La ragazza, che si è stretta un cappio intorno al collo formato con il cordoncino della sua felpa la mattina del 16 aprile, e si è impiccata alla finestra della stanza a un metro e mezzo da terra, avrebbe avuto 40 minuti di agonia. Su di lei era puntata una telecamera di sorveglianza. Ma pare che in quella stanza i poliziotti siano entrati solo per comunicarle che era arrivato il fax del prefetto: destinazione Cie di Bologna.

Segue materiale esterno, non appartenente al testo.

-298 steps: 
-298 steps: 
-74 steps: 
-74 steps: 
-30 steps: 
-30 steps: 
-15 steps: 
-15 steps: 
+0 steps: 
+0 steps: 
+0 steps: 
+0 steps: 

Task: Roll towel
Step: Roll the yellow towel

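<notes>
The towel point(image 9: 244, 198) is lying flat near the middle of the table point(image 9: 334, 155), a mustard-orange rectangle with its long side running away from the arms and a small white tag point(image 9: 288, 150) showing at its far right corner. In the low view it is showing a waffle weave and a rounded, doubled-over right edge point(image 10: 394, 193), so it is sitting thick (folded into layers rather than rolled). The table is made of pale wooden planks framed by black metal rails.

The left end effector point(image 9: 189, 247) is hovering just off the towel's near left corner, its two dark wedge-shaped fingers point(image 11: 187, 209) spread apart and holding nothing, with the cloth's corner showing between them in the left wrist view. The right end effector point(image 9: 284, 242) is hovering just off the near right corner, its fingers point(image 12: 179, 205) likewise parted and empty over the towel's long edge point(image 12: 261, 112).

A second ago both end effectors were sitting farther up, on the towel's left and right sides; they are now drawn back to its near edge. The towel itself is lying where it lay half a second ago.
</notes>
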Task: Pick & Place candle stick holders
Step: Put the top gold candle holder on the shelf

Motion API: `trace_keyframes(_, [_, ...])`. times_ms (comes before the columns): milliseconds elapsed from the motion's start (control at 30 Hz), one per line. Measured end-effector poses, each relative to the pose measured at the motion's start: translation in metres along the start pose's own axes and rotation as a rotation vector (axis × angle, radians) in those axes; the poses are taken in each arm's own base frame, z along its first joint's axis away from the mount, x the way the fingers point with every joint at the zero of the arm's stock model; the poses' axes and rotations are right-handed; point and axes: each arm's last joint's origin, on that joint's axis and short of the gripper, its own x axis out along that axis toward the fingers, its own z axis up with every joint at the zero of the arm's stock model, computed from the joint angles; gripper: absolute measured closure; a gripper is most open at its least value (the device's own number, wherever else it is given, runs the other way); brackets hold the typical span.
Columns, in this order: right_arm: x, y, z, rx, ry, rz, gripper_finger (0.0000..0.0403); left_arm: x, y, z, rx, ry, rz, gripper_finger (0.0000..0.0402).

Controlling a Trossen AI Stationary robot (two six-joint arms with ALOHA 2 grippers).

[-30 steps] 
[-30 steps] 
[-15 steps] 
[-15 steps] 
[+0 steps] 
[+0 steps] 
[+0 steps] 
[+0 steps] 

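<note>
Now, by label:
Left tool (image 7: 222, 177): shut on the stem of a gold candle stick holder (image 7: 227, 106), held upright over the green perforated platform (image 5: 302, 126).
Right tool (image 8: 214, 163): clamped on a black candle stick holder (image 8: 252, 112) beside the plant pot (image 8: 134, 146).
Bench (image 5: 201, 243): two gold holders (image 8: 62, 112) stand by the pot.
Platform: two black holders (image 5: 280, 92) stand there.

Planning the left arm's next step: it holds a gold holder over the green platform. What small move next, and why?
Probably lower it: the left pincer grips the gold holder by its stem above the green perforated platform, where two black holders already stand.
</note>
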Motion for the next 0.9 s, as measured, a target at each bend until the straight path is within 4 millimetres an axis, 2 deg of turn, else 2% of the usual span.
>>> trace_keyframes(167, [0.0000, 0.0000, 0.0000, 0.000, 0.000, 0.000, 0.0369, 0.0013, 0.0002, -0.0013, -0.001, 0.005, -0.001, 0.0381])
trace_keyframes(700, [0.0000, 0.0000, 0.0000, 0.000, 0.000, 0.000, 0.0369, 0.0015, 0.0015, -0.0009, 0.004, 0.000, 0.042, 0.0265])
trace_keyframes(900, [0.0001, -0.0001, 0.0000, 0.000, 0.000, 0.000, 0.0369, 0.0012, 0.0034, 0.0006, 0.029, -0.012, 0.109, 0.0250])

Sicuramente non il posto in cui si aspettava di andare, dopo dieci mesi di carcere. La storia di Alina la racconta il suo avvocato, Sergio Mameli, che ora rappresenta la mamma e la sorella e ha depositato una memoria difensiva sulla vicenda: «Alina era implicata in un processo molto complesso di favoreggiamento dell’immigrazione clandestina. Il suo era un ruolo marginale – dice Mameli – sul suo conto erano passati alcuni soldi. Io mi sono fatto l’idea che lei non ne sapesse nulla: era la fidanzata di uno degli indagati, ha fatto un favore. Dunque non si spiegava perché dovesse stare in carcere. Negli ultimi tempi era nervosa, voleva uscire, aveva già tentato il suicidio e aveva delle evidentissime suture sul braccio sinistro. Per questo abbiamo deciso di patteggiare». E’ il 13 aprile. Il giorno dopo, sabato, Mameli la va a trovare in carcere: «Oggi ti liberano», le dice. Lei è contenta. Sa che verrà espulsa, ma pensa di avere almeno un week end per sé, fino a lunedì. Invece no: a prelevarla arriva una volante inviata da Baffi. Non fosse mai che una clandestina giri in città. La mattina del 16 Alina chiama alle 10 allo studio dell’avvocato, che non c’è. Lui richiama alle 11,30: Alina è già morta.
Il consigliere regionale di Rifondazione Roberto Antonaz aveva già presentato un’interrogazione sulla morte e ora dice. «Sono allibito. Non è possibile che nessuno dei dirigenti della questura sapesse».